**What needs to be done:**
Print the listing below verbatim, passing over each picture.

**Source material:**
• • • • •
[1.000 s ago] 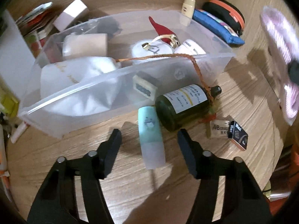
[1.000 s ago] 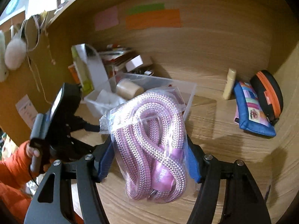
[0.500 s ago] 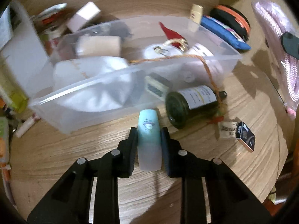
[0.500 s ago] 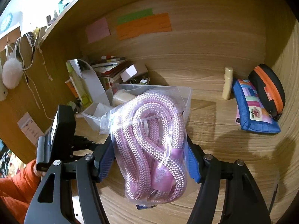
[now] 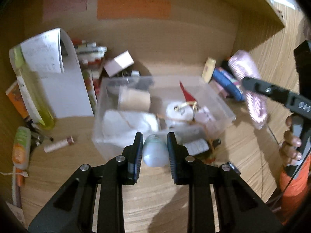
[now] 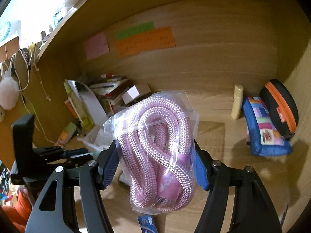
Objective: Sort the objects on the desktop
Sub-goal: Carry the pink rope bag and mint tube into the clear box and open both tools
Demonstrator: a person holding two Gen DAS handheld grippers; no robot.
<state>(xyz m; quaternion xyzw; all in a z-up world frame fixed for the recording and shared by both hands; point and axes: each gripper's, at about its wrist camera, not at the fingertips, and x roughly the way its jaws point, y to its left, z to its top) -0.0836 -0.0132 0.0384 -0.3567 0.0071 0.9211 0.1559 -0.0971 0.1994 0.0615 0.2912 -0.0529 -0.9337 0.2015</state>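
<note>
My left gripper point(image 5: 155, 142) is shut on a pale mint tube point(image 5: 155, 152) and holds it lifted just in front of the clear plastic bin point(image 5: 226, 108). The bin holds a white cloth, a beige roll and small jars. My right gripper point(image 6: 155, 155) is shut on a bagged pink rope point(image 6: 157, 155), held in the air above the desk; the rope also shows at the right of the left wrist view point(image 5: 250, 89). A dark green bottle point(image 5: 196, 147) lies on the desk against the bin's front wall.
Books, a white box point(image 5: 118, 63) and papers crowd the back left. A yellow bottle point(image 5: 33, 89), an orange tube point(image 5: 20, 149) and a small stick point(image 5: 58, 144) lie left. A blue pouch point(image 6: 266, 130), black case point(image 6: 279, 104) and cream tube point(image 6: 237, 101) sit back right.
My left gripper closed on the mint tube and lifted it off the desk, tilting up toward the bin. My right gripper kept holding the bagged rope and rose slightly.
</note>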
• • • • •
**Answer to the exercise:**
[1.000 s ago] 
[1.000 s ago] 
[0.500 s ago] 
[0.500 s ago] 
[now] 
[now] 
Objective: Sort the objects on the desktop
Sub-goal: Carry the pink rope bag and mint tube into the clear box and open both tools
Demonstrator: a person holding two Gen DAS handheld grippers; no robot.
<state>(xyz m; quaternion xyzw; all in a z-up world frame fixed for the recording and shared by both hands; point and axes: each gripper's, at about its wrist camera, not at the fingertips, and x roughly the way its jaws point, y to its left, z to its top) -0.0836 -0.0132 0.0384 -0.3567 0.0071 0.9211 0.1559 -0.0971 0.1994 0.0615 0.2912 -0.0529 -0.9337 0.2015</state>
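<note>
My left gripper point(image 5: 155, 142) is shut on a pale mint tube point(image 5: 155, 152) and holds it lifted just in front of the clear plastic bin point(image 5: 226, 108). The bin holds a white cloth, a beige roll and small jars. My right gripper point(image 6: 155, 155) is shut on a bagged pink rope point(image 6: 157, 155), held in the air above the desk; the rope also shows at the right of the left wrist view point(image 5: 250, 89). A dark green bottle point(image 5: 196, 147) lies on the desk against the bin's front wall.
Books, a white box point(image 5: 118, 63) and papers crowd the back left. A yellow bottle point(image 5: 33, 89), an orange tube point(image 5: 20, 149) and a small stick point(image 5: 58, 144) lie left. A blue pouch point(image 6: 266, 130), black case point(image 6: 279, 104) and cream tube point(image 6: 237, 101) sit back right.
My left gripper closed on the mint tube and lifted it off the desk, tilting up toward the bin. My right gripper kept holding the bagged rope and rose slightly.
</note>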

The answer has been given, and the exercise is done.